**AIM OF THE EXERCISE**
Where the material below has a line containing "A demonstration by", start repeating exactly, and keep going through the line containing "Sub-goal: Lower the", with no other lines.

**SUPPLIED MATERIAL**
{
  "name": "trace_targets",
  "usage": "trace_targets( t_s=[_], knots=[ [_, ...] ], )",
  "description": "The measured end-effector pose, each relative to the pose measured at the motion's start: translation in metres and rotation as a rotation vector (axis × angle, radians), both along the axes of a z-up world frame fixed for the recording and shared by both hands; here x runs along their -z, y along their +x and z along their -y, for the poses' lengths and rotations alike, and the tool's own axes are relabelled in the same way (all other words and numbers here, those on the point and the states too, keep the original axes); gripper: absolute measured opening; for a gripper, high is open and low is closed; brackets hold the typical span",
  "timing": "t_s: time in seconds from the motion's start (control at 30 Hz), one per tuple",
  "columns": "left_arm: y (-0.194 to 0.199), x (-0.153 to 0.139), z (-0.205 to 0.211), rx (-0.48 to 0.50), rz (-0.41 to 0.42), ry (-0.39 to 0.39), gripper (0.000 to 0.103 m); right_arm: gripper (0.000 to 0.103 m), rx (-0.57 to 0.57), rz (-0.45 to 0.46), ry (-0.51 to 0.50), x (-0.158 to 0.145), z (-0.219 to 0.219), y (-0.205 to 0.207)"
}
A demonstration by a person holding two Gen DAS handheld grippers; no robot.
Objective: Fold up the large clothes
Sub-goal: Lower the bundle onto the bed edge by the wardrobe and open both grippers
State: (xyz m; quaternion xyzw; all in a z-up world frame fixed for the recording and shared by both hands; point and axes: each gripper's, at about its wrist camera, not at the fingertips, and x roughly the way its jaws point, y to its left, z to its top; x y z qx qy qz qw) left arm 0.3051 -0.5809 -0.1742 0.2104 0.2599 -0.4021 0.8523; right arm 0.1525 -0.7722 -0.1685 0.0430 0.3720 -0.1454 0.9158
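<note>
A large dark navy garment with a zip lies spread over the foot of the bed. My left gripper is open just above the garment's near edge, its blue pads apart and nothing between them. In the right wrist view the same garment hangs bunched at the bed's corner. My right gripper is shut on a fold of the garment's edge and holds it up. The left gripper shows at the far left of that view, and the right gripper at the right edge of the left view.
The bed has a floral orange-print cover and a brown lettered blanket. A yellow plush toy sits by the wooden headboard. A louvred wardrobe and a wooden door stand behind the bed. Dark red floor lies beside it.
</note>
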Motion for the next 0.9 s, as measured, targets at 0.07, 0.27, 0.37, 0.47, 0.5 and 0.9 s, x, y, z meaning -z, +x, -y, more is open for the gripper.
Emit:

**RESULT BELOW**
A demonstration by a person holding two Gen DAS handheld grippers; no robot.
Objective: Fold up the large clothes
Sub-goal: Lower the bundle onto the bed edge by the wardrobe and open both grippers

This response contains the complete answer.